▶ TASK INSTRUCTIONS: For the copy, please give all of the data again exactly and leave the pictures out.

▶ PROVIDED MATERIAL:
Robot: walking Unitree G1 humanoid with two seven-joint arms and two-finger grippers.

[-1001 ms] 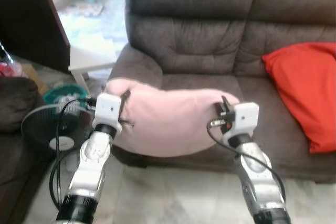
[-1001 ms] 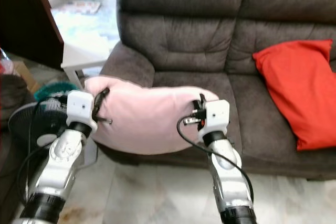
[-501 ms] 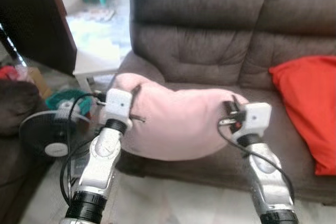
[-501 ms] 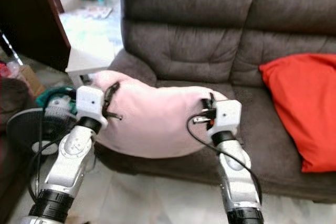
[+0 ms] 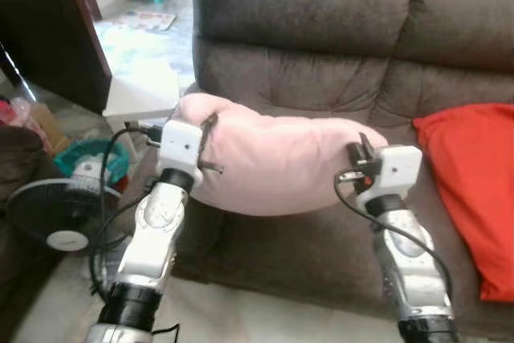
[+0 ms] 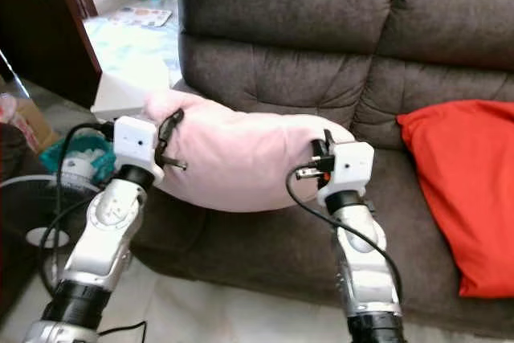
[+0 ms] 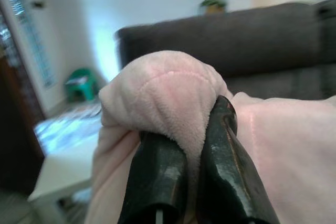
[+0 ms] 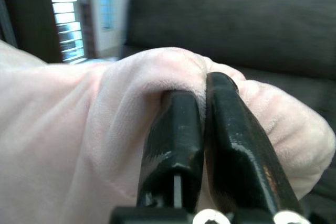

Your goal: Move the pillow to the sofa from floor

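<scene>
At the far left a fan (image 5: 52, 214) stands on the floor beside a white side table (image 5: 140, 94), both clear of the work. The left gripper (image 7: 191, 145) has its two black fingers pressed together on a fold at the left end of the pink pillow (image 5: 281, 162), plush bunched between them. The pillow hangs in the air between the arms, slung over the left seat of the brown sofa (image 5: 321, 62) and just above the cushion. At its right end the right gripper (image 8: 202, 129) is likewise clamped on a pinch of fabric. Further right a red cushion (image 5: 474, 182) lies on the other seat, apart from the pillow. To finish well, I judge both arms should carry the pillow further back over the seat and lower together until its weight rests on the cushion, then let go at both ends at once, so it does not slide off the front edge; keeping it left avoids the red cushion. Compared with a second ago, the pillow is higher and further over the seat, and the sofa looms nearer, which suggests the robot has stepped closer.
</scene>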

▶ TASK RESPONSE:
Robot: walking Unitree G1 humanoid with two seven-joint arms and two-finger grippers.

[-1001 ms] 
[-1001 ms] 
[-501 ms] 
[-501 ms] 
[+0 ms] 
[+0 ms] 
[+0 ms] 
[+0 ms] 

Your goal: Move the pillow to the sofa from floor

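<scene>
At the far left a fan (image 5: 52, 214) stands on the floor beside a white side table (image 5: 140, 94), both clear of the work. The left gripper (image 7: 191, 145) has its two black fingers pressed together on a fold at the left end of the pink pillow (image 5: 281, 162), plush bunched between them. The pillow hangs in the air between the arms, slung over the left seat of the brown sofa (image 5: 321, 62) and just above the cushion. At its right end the right gripper (image 8: 202, 129) is likewise clamped on a pinch of fabric. Further right a red cushion (image 5: 474, 182) lies on the other seat, apart from the pillow. To finish well, I judge both arms should carry the pillow further back over the seat and lower together until its weight rests on the cushion, then let go at both ends at once, so it does not slide off the front edge; keeping it left avoids the red cushion. Compared with a second ago, the pillow is higher and further over the seat, and the sofa looms nearer, which suggests the robot has stepped closer.
</scene>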

With the answer given, the exercise is complete.